The effect of the Human Genome Project and other systematic sequencing projects on the continued accumulation of sequence data is illustrated by the growth of GenBank, as shown in Figure 2.1; the exponential growth rate illustrated in the figure is expected to continue for some time to come. The continued expansion of not just the sequence space but of the myriad biological data now available because of the expansion of the sequence space underscores the necessity for all biologists to learn how to effectively navigate this information for effective use in their work – even allowing investigators to avoid performing expensive experiments themselves based on the data found within these virtual treasure troves.

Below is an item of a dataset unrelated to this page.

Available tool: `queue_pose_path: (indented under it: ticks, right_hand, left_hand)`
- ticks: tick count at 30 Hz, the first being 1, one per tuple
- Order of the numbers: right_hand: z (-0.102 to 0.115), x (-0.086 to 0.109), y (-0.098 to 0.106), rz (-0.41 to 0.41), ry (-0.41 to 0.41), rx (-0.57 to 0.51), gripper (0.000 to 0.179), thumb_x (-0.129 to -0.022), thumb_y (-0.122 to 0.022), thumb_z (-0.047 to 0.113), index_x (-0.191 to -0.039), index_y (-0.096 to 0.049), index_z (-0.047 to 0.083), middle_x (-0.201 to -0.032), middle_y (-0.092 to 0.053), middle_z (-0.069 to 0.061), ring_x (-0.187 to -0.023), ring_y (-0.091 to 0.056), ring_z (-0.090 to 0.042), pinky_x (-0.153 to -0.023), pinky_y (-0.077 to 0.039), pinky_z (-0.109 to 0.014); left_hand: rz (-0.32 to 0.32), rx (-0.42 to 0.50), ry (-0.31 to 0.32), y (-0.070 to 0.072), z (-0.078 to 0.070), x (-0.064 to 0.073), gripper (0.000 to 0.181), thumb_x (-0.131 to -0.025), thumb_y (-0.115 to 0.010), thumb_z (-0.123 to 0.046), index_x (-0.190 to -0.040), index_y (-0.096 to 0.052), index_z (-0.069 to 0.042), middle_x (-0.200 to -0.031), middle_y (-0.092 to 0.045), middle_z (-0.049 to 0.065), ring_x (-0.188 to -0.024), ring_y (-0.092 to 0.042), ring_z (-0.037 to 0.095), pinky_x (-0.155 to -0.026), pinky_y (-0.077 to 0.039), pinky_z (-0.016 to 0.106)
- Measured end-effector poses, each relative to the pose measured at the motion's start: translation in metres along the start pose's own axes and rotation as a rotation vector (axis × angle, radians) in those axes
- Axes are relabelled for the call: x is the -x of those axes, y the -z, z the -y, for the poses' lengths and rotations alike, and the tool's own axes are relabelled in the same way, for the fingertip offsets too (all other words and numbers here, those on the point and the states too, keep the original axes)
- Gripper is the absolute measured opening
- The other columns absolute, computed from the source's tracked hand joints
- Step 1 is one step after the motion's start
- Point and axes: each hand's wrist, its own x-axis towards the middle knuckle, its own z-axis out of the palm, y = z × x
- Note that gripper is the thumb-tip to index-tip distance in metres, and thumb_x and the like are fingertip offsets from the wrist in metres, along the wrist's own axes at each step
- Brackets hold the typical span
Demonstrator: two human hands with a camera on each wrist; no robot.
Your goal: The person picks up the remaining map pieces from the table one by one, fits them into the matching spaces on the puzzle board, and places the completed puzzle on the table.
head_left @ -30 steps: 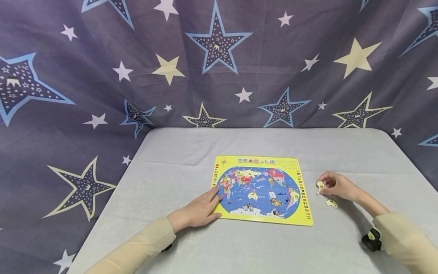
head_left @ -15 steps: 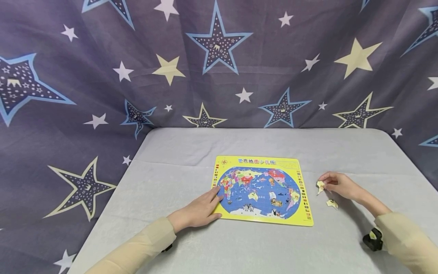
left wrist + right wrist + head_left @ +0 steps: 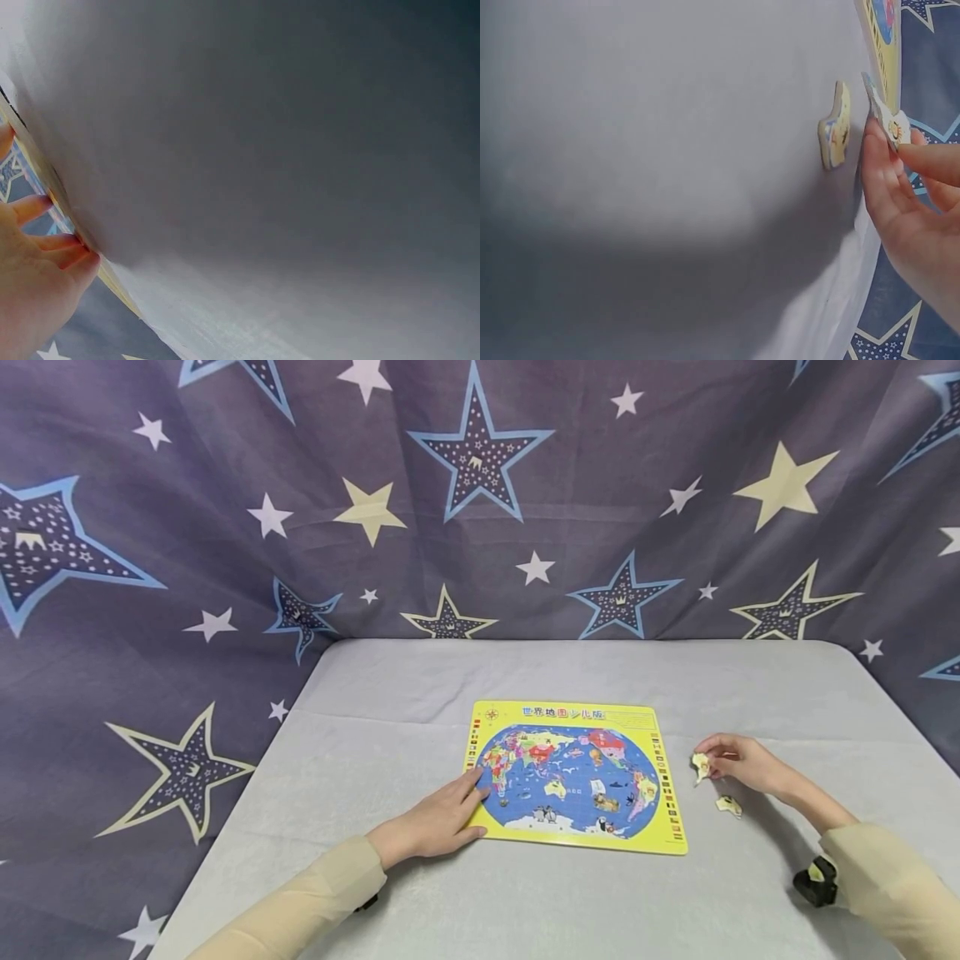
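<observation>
A yellow-bordered world map puzzle board (image 3: 577, 843) lies flat on the table. My left hand (image 3: 433, 817) rests at its left edge, the fingertips on the border; the left wrist view shows the fingers (image 3: 56, 244) along that edge. To the right of the board, my right hand (image 3: 750, 767) pinches a small cream puzzle piece (image 3: 701, 766) between thumb and fingers. In the right wrist view this puzzle piece (image 3: 894, 129) is tilted and bears a small picture. A second puzzle piece (image 3: 727, 807) lies on the cloth just below the right hand.
A light grey cloth (image 3: 390, 727) covers the table. Behind and to the left hangs a dark curtain (image 3: 480, 560) printed with stars. A black wrist device (image 3: 816, 882) sits under the right sleeve.
The right hand has shifted the pinched piece very slightly to the left, and the thumb covers less of it. The left hand and the board have stayed put.
</observation>
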Motion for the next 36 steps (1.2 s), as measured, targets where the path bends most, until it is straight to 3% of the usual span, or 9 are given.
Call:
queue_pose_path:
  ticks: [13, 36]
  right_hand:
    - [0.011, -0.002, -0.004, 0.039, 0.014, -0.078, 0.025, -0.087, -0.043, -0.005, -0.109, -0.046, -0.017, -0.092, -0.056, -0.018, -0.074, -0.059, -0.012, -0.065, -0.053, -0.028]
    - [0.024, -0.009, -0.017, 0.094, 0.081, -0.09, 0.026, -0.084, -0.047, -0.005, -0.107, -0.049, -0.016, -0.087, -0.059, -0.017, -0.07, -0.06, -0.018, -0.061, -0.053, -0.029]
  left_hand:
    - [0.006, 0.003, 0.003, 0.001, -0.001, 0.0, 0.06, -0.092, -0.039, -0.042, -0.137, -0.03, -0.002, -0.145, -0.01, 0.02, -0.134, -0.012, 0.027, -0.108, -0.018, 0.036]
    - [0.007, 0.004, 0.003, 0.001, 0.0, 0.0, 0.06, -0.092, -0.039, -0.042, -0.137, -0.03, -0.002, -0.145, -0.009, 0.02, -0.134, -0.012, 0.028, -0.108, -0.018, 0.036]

GenBank (or any other biological database, for that matter) serves little purpose unless the data can be easily searched and entries retrievable in a useful, meaningful format. Otherwise, sequencing efforts such as those described above have no useful end – without effective search and retrieval tools, the biological community as a whole cannot make use of the information hidden within these millions of bases and amino acids, much less the structures they form or the mutations they harbor. Much effort has gone into making such data accessible to the biologist, and a selection of the programs and interfaces resulting from these efforts are the focus of this chapter. The discussion will center on querying databases maintained by NCBI, as these more “general” repositories are far and away the ones most often accessed by biologists, but attention will also be given to specialized databases that provide information not necessarily found through the use of Entrez, NCBI's integrated information retrieval system.